# [Problem]
Needed from the entries below: every line that holds the word "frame".

# [Excerpts from a dataset]
########
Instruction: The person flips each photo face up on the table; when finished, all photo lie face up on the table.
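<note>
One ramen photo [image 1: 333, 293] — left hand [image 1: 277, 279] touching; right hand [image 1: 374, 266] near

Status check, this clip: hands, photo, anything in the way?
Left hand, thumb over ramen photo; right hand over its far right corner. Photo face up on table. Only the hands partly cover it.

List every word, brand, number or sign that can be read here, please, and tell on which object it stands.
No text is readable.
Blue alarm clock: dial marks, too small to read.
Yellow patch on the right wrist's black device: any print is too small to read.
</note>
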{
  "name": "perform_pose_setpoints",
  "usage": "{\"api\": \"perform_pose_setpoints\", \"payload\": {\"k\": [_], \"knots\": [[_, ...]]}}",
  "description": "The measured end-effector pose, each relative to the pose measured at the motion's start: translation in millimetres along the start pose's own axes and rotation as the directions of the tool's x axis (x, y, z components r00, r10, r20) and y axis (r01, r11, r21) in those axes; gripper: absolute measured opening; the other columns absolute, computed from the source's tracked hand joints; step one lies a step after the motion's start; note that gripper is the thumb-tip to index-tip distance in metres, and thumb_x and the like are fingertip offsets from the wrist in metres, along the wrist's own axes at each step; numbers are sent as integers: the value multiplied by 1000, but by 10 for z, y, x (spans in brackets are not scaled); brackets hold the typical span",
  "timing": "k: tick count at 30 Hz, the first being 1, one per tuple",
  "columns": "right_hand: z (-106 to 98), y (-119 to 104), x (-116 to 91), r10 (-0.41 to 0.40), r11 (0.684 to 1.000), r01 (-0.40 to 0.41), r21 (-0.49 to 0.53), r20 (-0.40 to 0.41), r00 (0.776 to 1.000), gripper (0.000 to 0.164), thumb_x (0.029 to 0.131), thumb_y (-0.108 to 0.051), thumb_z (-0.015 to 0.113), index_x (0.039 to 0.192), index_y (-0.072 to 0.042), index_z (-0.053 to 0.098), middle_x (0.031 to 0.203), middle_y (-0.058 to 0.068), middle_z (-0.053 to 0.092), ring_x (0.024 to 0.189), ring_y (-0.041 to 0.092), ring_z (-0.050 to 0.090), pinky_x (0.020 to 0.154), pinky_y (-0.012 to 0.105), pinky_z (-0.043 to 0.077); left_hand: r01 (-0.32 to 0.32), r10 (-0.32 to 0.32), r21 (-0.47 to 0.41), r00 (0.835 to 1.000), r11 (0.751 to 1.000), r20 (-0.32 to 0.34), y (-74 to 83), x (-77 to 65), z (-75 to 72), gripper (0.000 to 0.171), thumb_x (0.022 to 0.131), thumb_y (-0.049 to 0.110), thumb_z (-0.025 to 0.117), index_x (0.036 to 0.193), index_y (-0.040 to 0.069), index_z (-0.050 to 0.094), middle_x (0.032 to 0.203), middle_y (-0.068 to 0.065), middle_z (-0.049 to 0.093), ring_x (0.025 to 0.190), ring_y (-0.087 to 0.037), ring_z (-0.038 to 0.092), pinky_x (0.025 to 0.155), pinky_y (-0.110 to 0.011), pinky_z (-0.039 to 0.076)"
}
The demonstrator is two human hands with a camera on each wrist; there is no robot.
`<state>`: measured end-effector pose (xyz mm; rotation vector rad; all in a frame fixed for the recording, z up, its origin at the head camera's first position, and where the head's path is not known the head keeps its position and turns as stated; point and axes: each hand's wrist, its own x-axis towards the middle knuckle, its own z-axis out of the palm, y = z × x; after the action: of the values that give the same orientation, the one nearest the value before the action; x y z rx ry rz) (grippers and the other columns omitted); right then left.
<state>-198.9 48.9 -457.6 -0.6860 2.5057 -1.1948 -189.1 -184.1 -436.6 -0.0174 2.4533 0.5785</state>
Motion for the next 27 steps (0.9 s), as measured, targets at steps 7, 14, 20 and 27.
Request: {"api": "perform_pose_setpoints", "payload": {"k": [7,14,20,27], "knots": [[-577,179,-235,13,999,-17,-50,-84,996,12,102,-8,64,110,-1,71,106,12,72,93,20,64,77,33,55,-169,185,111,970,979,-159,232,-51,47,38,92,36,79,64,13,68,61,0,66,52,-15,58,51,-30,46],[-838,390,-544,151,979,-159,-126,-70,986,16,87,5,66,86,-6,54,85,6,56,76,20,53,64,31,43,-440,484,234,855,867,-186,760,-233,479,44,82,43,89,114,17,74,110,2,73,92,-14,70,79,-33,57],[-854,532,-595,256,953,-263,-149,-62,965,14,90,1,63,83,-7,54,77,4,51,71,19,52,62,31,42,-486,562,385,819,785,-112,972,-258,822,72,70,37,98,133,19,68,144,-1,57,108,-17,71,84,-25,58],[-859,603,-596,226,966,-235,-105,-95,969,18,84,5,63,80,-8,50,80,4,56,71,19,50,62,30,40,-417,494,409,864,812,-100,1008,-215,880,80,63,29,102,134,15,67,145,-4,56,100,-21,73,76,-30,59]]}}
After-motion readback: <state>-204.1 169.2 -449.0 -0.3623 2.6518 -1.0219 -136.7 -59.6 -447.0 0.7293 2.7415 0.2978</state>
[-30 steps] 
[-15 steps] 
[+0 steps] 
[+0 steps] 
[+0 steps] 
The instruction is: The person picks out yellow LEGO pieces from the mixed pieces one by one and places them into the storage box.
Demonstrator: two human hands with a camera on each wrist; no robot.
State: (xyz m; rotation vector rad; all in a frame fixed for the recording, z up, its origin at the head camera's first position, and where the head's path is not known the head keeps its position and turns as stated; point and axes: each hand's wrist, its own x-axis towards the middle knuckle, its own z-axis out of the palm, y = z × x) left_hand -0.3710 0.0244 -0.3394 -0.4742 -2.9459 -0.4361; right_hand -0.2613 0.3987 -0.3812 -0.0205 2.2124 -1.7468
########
# [Written response]
`<state>`: measured end-effector pose (xyz mm; rotation vector rad; all in a frame fixed for the recording, z up, its origin at the head camera's first position, and where the head's path is not known the head keeps its position and turns as stated; point and axes: each hand's wrist, its own x-axis towards the middle knuckle, its own z-axis out of the palm, y = z × x; after the action: of the values that give the same orientation, the one nearest the value before the action; x y z rx ry rz) (grippers and the other columns omitted); right then left.
State: (xyz m; rotation vector rad; all in a frame fixed for the recording, z up, its origin at the head camera's first position, and where the head's path is not known the head keeps its position and turns as stated; point and axes: each hand's wrist, its own x-axis towards the middle knuckle, its own z-axis out of the palm, y = z × x) left_hand -0.3710 0.0244 -0.3394 -0.4742 -2.9459 -0.4361; right_hand -0.2613 0.3987 -0.3812 -0.0205 2.2124 -1.7468

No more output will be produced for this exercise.